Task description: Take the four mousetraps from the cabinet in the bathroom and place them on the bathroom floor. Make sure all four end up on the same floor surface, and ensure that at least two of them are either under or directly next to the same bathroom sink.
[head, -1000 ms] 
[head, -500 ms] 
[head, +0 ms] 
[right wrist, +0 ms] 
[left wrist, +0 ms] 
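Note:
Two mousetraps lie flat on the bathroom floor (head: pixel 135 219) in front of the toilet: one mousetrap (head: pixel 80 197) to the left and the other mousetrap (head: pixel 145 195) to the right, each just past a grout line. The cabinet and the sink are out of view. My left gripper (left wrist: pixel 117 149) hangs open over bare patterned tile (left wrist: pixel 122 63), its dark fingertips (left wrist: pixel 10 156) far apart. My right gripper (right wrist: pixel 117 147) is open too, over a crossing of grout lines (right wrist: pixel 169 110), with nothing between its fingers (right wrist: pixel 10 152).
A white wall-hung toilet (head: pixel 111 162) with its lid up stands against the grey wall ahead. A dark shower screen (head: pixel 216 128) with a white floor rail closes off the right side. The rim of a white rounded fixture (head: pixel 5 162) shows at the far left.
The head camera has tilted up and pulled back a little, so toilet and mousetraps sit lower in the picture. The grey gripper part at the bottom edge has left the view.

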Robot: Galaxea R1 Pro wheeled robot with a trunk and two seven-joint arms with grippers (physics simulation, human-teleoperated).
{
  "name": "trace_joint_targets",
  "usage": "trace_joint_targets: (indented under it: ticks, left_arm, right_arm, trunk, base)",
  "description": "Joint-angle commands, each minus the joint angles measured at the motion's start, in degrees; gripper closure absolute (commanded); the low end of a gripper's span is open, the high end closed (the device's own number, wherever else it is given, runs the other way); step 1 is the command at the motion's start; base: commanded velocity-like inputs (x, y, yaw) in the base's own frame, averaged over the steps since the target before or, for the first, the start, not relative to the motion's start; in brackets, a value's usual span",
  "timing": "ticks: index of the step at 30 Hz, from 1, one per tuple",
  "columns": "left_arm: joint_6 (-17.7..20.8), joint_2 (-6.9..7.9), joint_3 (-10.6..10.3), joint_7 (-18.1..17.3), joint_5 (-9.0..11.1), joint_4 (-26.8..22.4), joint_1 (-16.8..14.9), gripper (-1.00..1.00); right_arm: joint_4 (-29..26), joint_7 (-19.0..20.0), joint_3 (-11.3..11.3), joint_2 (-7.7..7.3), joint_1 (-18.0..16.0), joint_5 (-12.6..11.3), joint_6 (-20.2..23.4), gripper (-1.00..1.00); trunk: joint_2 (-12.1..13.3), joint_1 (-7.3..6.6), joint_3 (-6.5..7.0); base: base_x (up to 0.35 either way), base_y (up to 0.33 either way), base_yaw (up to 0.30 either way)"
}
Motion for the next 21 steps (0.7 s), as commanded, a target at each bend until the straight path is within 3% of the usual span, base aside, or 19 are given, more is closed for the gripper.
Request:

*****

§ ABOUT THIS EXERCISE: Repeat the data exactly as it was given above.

§ TASK ANSWER:
Task description: Take the four mousetraps from the cabinet in the bathroom and place them on the bathroom floor. Make sure all four end up on the same floor surface, and ensure that at least two of them are either under or directly next to the same bathroom sink.
[head, -1000 ms] 
[head, -500 ms] 
[head, +0 ms] 
[right wrist, +0 ms] 
[left wrist, +0 ms] 
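Note:
Two mousetraps lie flat on the bathroom floor (head: pixel 135 219) in front of the toilet: one mousetrap (head: pixel 80 197) to the left and the other mousetrap (head: pixel 145 195) to the right, each just past a grout line. The cabinet and the sink are out of view. My left gripper (left wrist: pixel 117 149) hangs open over bare patterned tile (left wrist: pixel 122 63), its dark fingertips (left wrist: pixel 10 156) far apart. My right gripper (right wrist: pixel 117 147) is open too, over a crossing of grout lines (right wrist: pixel 169 110), with nothing between its fingers (right wrist: pixel 10 152).
A white wall-hung toilet (head: pixel 111 162) with its lid up stands against the grey wall ahead. A dark shower screen (head: pixel 216 128) with a white floor rail closes off the right side. The rim of a white rounded fixture (head: pixel 5 162) shows at the far left.
The head camera has tilted up and pulled back a little, so toilet and mousetraps sit lower in the picture. The grey gripper part at the bottom edge has left the view.
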
Robot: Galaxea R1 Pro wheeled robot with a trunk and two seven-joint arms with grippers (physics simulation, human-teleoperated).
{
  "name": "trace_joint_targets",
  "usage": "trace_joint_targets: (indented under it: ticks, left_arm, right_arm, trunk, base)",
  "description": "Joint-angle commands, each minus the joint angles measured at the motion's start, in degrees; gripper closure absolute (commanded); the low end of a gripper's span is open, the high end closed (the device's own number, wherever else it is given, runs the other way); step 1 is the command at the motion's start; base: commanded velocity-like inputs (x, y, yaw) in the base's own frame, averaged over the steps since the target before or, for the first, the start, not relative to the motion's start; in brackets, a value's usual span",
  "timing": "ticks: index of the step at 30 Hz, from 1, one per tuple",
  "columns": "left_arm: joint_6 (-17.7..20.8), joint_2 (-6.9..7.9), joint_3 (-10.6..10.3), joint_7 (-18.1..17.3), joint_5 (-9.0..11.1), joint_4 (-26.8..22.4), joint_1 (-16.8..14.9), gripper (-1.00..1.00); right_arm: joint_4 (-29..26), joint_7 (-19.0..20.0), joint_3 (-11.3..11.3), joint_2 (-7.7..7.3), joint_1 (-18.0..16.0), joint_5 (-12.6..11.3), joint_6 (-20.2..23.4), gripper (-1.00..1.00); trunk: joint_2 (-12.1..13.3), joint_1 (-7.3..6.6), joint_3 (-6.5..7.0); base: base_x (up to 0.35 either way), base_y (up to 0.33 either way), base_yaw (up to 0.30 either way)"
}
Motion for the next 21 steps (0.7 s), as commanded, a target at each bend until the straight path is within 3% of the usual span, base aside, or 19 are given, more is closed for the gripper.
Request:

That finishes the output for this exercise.